Regional Administrator of the United States Department of Housing and Urban Development for Region 8
- Incumbent
- Assumed office December 2021
- President: Joe Biden

Member of the Colorado House of Representatives from the 42nd district
- In office January 11, 2017 – December 20, 2021
- Preceded by: Rhonda Fields
- Succeeded by: Mandy Lindsay

Personal details
- Party: Democratic
- Education: Metropolitan State University of Denver (BA) University of Denver (MA)

= Dominique Jackson (politician) =

American politician

Dominique Jackson is an American politician serving as an administrator of the United States Department of Housing and Urban Development for the 8th region. From 2017 to 2021, she represented the 42nd district in the Colorado House of Representatives.

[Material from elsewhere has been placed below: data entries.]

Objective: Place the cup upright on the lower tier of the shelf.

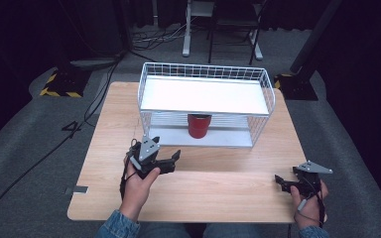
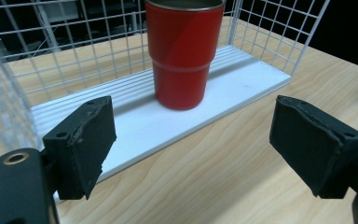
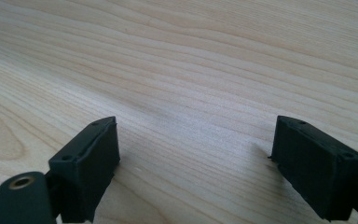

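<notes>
A red metal cup (image 1: 199, 126) stands upright on the lower shelf of a white wire rack (image 1: 206, 95) at the middle of the wooden table (image 1: 213, 191). In the left gripper view the cup (image 2: 184, 51) rises straight ahead on the white shelf board (image 2: 247, 86), a short way beyond the jaws. My left gripper (image 1: 174, 162) is open, held just left of and in front of the rack, and points toward the cup; its jaws (image 2: 193, 116) hold nothing. My right gripper (image 1: 279, 182) is open low over bare wood near the table's front right, with its jaws (image 3: 196, 130) apart.
The rack's upper shelf (image 1: 203, 96) overhangs the cup, and wire mesh (image 2: 51, 42) closes the back and sides. Bare tabletop (image 3: 191, 56) stretches between the two hands. Beyond the table are a grey floor with cables (image 1: 54, 144) and stand legs (image 1: 186, 47).
</notes>
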`<act>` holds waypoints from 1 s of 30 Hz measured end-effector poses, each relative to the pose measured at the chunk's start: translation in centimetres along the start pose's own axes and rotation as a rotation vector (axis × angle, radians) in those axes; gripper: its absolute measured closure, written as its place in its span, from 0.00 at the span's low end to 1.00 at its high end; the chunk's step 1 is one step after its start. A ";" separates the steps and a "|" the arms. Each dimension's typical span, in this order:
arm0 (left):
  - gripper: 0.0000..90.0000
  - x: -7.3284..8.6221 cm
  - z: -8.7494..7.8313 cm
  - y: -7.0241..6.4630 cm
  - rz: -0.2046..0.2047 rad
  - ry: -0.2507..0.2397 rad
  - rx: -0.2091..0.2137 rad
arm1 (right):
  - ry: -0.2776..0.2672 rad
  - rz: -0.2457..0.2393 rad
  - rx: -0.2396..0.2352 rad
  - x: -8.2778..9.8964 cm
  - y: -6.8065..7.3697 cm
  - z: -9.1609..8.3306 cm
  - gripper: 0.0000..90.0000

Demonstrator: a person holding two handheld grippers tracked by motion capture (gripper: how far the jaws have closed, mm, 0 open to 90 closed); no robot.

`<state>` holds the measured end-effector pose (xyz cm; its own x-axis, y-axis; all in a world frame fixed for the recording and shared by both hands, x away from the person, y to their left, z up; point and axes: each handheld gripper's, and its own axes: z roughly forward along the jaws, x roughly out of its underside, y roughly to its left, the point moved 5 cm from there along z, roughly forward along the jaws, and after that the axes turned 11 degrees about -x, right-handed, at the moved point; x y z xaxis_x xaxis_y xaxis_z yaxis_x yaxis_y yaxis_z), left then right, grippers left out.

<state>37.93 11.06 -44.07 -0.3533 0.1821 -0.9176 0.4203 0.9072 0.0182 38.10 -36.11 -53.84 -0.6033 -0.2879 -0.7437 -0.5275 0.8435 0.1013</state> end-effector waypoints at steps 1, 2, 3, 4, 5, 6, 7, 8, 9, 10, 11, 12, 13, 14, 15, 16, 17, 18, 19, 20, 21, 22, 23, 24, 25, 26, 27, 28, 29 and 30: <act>0.17 0.1 -0.8 0.6 -0.008 -0.005 0.000 | 0.001 0.002 -0.001 0.0 0.0 0.0 0.17; 0.17 0.1 -0.8 0.6 -0.008 -0.005 0.000 | 0.000 0.002 -0.001 0.0 0.0 0.0 0.17; 0.17 0.4 -1.5 1.1 -0.009 -0.009 -0.003 | 0.000 0.002 -0.001 0.0 0.0 0.0 0.17; 0.17 0.5 -1.8 1.4 0.005 -0.010 -0.003 | 0.000 0.000 0.000 0.0 0.0 0.0 0.17; 0.17 0.7 -2.1 1.7 0.011 -0.006 -0.001 | 0.000 -0.002 0.003 0.0 0.0 0.0 0.17; 0.17 0.7 -2.1 1.7 0.011 -0.006 -0.001 | 0.001 -0.004 0.003 0.0 0.0 0.0 0.17; 0.17 1.0 -2.6 2.2 0.022 -0.010 -0.002 | 0.000 -0.006 0.004 0.0 0.0 0.0 0.17; 0.17 1.0 -2.6 2.2 0.022 -0.010 -0.002 | 0.000 -0.006 0.004 0.0 0.0 0.0 0.17; 0.17 1.4 -3.0 2.7 0.047 -0.005 -0.006 | 0.000 -0.005 0.004 0.0 0.0 0.0 0.17; 0.17 1.4 -3.0 2.7 0.047 -0.005 -0.006 | 0.000 -0.005 0.004 0.0 0.0 0.0 0.17; 0.17 1.8 -3.5 3.2 0.065 0.000 -0.007 | 0.000 -0.005 0.003 0.0 0.0 0.0 0.17; 0.17 1.8 -3.5 3.2 0.065 0.000 -0.007 | 0.000 -0.005 0.003 0.0 0.0 0.0 0.17; 0.17 2.3 -3.9 3.6 0.067 0.011 0.016 | 0.000 -0.005 0.004 0.0 0.0 0.0 0.17; 0.17 2.5 -4.1 3.8 0.066 0.016 0.027 | 0.000 -0.005 0.004 0.0 0.0 0.0 0.17; 0.17 2.8 -4.3 4.0 0.072 0.020 0.030 | 0.000 -0.006 0.004 0.0 0.0 0.0 0.17; 0.17 3.1 -4.4 4.3 0.082 0.032 0.027 | 0.000 -0.006 0.005 0.0 0.0 0.0 0.17; 0.17 3.3 -4.6 4.4 0.092 0.045 0.032 | -0.001 -0.006 0.005 0.0 0.0 0.0 0.17; 0.17 3.3 -4.6 4.4 0.092 0.045 0.032 | -0.001 -0.006 0.005 0.0 0.0 0.0 0.17; 0.17 3.8 -5.0 4.9 0.085 0.049 0.040 | -0.001 -0.009 0.006 0.0 0.1 0.0 0.17; 0.17 3.8 -5.0 4.9 0.085 0.049 0.040 | -0.001 -0.009 0.006 0.0 0.1 0.0 0.17; 0.17 4.2 -5.2 5.2 0.060 0.054 0.045 | -0.001 -0.011 0.010 0.0 0.1 0.0 0.17; 0.17 4.5 -5.2 5.4 0.063 0.063 0.046 | -0.002 -0.013 0.009 0.0 0.1 0.0 0.17; 0.17 4.9 -5.2 5.6 0.068 0.079 0.052 | -0.001 -0.013 0.009 0.0 0.1 0.0 0.17; 0.17 4.9 -5.2 5.6 0.068 0.079 0.052 | -0.001 -0.013 0.009 0.0 0.1 0.0 0.17; 0.17 5.7 -5.1 5.8 0.081 0.112 0.057 | -0.001 -0.013 0.008 0.0 0.1 0.0 0.17; 0.17 6.3 -5.0 6.0 0.089 0.130 0.058 | -0.002 -0.013 0.009 0.0 0.1 0.0 0.17; 0.17 6.8 -4.9 6.2 0.088 0.142 0.059 | -0.002 -0.011 0.010 0.0 0.1 0.0 0.17; 0.17 7.3 -4.8 6.4 0.088 0.157 0.062 | -0.002 -0.011 0.010 0.0 0.1 0.0 0.17; 0.17 7.7 -4.8 6.6 0.088 0.168 0.062 | -0.001 -0.011 0.010 0.0 0.1 0.0 0.17; 0.17 8.0 -4.7 6.8 0.086 0.177 0.062 | -0.002 -0.011 0.010 0.0 0.1 0.0 0.17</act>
<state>34.02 20.47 -49.43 -0.4530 0.3263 -0.8297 0.5037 0.8615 0.0639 38.03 -36.04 -53.81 -0.5964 -0.2968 -0.7458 -0.5282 0.8447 0.0862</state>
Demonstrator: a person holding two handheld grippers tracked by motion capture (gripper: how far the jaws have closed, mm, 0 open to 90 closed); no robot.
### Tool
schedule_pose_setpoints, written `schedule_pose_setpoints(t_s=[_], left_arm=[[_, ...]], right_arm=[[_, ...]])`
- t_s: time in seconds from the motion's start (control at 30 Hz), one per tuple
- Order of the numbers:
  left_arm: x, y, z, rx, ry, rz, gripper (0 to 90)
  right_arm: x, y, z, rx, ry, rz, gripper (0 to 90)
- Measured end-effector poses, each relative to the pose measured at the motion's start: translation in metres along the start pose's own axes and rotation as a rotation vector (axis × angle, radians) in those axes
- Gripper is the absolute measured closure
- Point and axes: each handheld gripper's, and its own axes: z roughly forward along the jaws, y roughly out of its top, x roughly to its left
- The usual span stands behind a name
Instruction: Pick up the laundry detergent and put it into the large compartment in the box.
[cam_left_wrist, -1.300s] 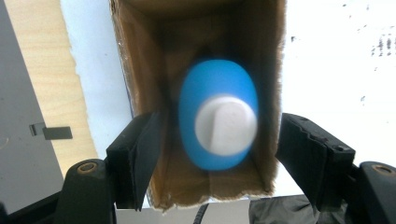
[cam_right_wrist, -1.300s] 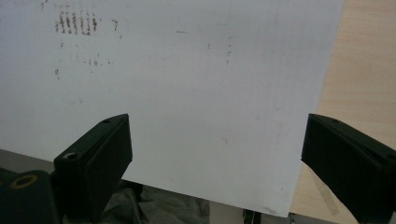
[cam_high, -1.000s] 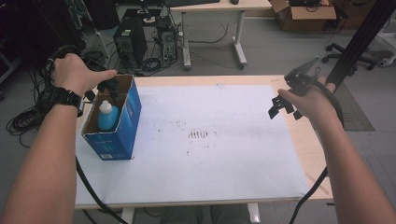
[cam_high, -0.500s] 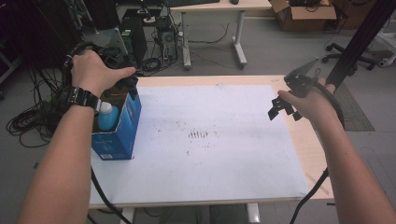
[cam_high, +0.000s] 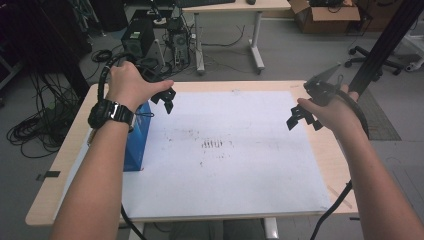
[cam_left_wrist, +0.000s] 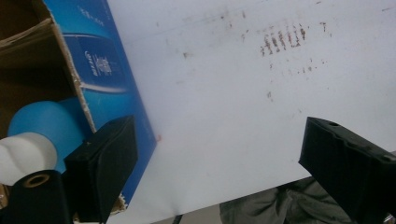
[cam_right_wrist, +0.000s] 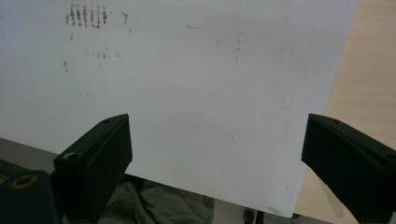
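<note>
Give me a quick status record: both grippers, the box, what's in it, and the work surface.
left gripper: jaws apart, just been opening, nothing between them, over the mat beside the box
right gripper: open, empty, near the mat's right edge
blue box: at the mat's left edge, top open
bottle: blue with white cap, inside the box
white mat: smudged with dark marks near the middle

Both forearms are bare, no sleeves. A black watch (cam_high: 111, 113) with a chunky case and strap sits on the left wrist. Each gripper (cam_high: 168, 99) is black, with two blocky, flat-faced jaws; a brass-coloured screw hole, probably, shows near each base. Black cables (cam_high: 332, 217) trail from both.
</note>
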Motion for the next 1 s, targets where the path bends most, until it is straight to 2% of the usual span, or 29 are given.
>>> schedule_pose_setpoints(t_s=[0.4, 0.6, 0.83, 0.87, 1.0], left_arm=[[-0.017, -0.002, 0.013, -0.003, -0.008, 0.017, 5.6], [-0.026, -0.001, 0.026, 0.019, -0.033, 0.053, 4.7], [-0.03, 0.0, 0.037, 0.036, -0.039, 0.059, 4.7], [-0.03, 0.0, 0.04, 0.043, -0.029, 0.066, 4.7], [-0.03, 0.0, 0.042, 0.041, -0.036, 0.068, 4.7]], right_arm=[[-0.002, -0.005, -0.002, -0.006, 0.003, -0.001, 8.9], [-0.002, -0.004, 0.0, -0.002, 0.002, -0.001, 8.9], [-0.003, -0.004, 0.002, 0.002, 0.005, -0.003, 8.9], [-0.004, -0.004, 0.003, 0.001, 0.006, -0.003, 8.9], [-0.005, -0.004, 0.003, 0.003, 0.005, 0.002, 8.9]])
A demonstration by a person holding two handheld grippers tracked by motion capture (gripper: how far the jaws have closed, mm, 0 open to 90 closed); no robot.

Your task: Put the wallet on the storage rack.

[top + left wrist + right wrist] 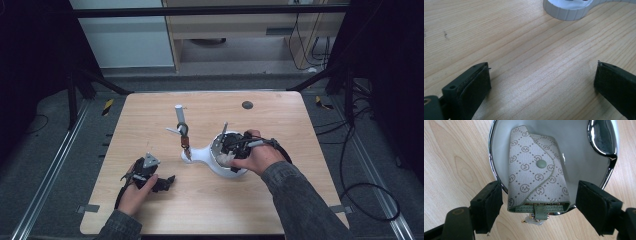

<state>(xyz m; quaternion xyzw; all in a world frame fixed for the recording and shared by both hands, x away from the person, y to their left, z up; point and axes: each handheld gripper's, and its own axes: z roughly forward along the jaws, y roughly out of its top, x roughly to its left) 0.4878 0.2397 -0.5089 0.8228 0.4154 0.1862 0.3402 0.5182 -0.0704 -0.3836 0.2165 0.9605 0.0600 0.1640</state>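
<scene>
A grey-green patterned key pouch (536, 167) with a snap button lies in the white, chrome-rimmed dish (584, 157) of a white stand (200, 155). My right gripper (539, 187) points down over the dish, one jaw on each side of the pouch's lower end, open, with a small gap at each pad. In the high view the right gripper (226, 156) covers the dish (239, 172). My left gripper (167, 182) rests on the table at the front left. Its jaws (542, 66) are wide apart over bare wood, open and holding nothing.
A thin post (180, 117) rises from the stand's small round foot (567, 11), and a small brown item (185, 142) hangs on it. A dark round spot (247, 105) marks the table's far side. Black frame legs and cables surround the wooden table (280, 210).
</scene>
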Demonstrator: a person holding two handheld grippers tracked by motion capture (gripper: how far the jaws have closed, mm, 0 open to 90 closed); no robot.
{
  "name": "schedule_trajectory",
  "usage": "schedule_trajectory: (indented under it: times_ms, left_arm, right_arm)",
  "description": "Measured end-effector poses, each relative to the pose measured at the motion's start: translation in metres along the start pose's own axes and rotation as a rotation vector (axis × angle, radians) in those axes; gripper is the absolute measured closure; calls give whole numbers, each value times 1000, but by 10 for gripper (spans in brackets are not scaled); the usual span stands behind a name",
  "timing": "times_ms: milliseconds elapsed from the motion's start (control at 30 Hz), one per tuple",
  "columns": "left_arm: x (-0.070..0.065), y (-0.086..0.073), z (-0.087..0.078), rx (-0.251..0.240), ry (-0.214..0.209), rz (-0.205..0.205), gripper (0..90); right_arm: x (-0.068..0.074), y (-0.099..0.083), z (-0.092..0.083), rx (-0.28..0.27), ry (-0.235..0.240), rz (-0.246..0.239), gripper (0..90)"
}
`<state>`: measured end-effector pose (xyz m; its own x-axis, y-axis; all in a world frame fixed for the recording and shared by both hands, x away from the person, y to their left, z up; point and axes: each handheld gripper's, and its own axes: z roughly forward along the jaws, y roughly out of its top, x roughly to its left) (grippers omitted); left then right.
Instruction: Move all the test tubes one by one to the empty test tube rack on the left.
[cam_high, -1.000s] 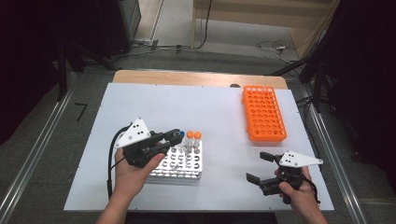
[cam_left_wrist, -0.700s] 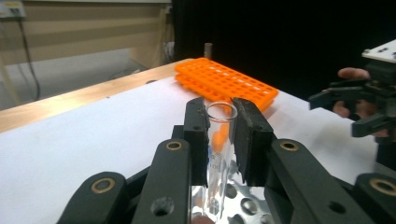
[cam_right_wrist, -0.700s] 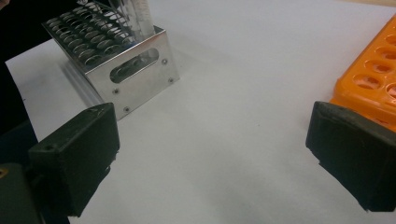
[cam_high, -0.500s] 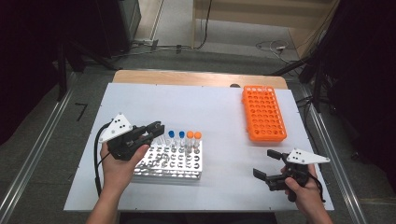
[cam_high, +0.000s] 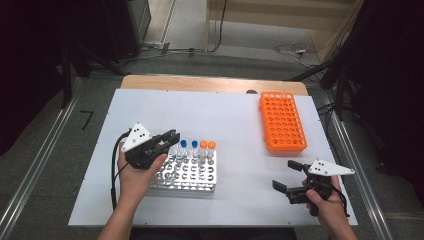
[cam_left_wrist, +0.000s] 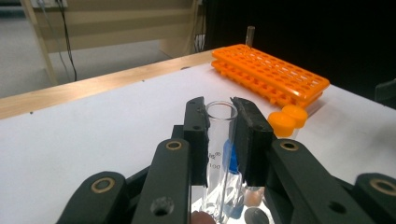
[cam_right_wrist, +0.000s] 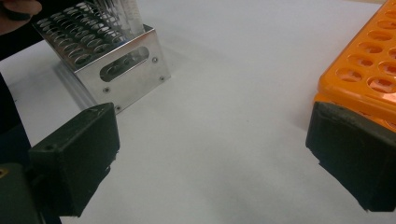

== Early life and education ==
Jackson earned a Bachelor of Arts in communications from the Metropolitan State University of Denver and a Master of Arts in international and intercultural communications from the University of Denver.

== Career ==
Prior to her election to the Colorado State House, she worked as a communications consultant and served on Aurora's Citizens Advisory Committee for Housing and Community Development.

In the Colorado State House, Jackson served on the House Health, Insurance, & Environment Committee and the House Transportation & Energy Committee.

==Elections==
Jackson was elected to the House of Representatives in 2016, winning with 68.91% of the vote against Republican opponent Mike Donald.